| Required action |
In the records below, find the line with "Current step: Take" and the line with "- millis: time". Print both exactly, along with every line between them, and no other line.

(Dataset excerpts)
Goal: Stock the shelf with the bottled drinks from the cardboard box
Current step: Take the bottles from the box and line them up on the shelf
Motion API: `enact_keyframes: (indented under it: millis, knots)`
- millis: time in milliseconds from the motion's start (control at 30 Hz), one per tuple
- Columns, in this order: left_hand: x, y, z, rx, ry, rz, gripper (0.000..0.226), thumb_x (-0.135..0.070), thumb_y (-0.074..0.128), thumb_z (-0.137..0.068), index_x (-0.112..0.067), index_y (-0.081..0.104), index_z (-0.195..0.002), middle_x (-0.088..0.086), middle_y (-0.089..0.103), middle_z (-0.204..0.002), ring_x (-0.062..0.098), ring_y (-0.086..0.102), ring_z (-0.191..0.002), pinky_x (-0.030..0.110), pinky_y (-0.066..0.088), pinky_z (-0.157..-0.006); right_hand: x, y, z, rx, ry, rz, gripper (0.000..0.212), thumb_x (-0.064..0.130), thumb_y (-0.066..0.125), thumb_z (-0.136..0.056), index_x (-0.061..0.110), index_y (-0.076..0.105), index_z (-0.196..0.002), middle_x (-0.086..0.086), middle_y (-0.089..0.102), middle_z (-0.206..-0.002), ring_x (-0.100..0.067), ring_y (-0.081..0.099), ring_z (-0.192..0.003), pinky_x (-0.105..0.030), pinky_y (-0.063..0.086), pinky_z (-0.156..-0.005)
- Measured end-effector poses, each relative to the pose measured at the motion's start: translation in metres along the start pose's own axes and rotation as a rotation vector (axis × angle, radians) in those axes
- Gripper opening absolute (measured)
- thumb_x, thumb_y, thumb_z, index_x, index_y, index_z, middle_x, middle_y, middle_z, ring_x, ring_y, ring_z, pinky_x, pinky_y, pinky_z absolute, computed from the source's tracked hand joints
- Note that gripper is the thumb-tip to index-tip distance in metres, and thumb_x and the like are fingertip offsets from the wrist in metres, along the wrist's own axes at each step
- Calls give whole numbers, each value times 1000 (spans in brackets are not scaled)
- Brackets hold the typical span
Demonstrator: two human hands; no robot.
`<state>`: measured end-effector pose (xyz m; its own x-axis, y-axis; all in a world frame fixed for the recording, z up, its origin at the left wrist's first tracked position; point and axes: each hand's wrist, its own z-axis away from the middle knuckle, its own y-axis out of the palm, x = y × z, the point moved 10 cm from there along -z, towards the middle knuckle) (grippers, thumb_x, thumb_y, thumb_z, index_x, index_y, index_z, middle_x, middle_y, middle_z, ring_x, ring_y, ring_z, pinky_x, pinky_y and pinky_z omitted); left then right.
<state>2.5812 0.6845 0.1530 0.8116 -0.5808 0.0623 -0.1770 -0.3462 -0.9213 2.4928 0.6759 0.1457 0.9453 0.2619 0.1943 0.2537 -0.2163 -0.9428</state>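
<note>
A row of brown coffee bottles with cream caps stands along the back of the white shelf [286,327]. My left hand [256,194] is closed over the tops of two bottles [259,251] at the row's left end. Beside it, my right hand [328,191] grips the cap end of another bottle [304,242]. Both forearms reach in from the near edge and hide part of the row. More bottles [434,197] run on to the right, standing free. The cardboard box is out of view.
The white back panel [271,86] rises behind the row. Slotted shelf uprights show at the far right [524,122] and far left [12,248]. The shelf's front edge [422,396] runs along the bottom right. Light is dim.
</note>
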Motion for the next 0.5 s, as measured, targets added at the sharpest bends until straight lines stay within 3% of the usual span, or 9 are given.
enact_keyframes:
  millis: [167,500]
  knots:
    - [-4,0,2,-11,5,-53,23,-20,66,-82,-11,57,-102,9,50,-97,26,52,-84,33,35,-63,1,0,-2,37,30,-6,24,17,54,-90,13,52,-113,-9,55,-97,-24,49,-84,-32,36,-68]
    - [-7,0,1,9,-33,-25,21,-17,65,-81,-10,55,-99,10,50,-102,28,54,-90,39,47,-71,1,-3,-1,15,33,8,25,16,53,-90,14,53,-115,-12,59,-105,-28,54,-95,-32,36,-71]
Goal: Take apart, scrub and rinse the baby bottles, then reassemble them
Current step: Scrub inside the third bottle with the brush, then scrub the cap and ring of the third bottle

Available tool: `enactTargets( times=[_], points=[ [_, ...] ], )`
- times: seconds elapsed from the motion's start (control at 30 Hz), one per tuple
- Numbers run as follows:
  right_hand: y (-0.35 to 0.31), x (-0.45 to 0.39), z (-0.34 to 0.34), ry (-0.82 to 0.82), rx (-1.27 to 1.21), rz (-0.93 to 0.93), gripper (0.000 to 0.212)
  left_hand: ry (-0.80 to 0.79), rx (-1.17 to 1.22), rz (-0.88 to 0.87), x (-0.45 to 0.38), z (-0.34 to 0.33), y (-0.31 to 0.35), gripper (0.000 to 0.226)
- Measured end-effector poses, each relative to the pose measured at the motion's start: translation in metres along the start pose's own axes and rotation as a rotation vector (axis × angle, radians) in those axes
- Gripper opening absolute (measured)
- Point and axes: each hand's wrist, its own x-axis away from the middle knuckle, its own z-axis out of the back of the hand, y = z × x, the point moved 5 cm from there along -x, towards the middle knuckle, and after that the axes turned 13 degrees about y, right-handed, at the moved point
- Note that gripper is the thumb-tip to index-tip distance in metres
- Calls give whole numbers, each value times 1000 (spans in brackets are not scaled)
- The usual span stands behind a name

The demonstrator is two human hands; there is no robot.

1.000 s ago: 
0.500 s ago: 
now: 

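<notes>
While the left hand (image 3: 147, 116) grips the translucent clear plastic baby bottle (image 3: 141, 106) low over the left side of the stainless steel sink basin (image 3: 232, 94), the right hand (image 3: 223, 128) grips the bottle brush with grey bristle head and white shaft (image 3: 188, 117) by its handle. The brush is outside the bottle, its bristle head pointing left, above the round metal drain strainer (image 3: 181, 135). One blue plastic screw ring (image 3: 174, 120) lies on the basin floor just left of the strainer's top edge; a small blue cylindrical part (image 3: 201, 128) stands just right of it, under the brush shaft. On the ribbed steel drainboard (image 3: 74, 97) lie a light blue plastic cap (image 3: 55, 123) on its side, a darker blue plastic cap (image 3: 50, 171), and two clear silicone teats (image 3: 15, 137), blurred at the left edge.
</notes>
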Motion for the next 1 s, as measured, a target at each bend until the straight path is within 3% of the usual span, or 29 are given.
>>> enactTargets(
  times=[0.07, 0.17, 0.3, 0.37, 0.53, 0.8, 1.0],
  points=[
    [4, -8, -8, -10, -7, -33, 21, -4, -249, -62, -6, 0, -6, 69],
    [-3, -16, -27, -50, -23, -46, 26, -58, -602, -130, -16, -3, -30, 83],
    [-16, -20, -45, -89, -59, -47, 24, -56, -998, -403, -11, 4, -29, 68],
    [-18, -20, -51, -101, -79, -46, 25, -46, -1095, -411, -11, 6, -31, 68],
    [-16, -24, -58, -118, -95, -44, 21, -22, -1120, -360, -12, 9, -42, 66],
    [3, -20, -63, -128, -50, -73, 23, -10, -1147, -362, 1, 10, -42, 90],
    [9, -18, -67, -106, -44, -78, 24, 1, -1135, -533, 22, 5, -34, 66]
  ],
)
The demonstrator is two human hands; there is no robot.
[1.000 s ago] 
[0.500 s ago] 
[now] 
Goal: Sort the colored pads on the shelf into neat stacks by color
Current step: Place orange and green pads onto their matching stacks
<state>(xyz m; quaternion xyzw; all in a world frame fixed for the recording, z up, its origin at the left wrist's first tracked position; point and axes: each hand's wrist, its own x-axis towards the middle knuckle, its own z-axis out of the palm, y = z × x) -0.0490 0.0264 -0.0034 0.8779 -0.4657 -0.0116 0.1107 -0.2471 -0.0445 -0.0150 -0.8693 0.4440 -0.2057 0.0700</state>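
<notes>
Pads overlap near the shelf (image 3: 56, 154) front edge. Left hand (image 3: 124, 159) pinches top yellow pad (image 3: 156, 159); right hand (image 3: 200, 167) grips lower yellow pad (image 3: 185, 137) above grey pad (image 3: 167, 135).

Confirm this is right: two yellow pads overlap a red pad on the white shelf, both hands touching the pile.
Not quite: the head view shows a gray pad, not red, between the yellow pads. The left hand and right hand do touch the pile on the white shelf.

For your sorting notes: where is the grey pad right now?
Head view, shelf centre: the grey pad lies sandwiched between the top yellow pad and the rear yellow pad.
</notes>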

| The answer |
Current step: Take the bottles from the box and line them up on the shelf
Motion API: `enact_keyframes: (indented under it: millis, knots)`
- millis: time in milliseconds from the motion's start (control at 30 Hz), one per tuple

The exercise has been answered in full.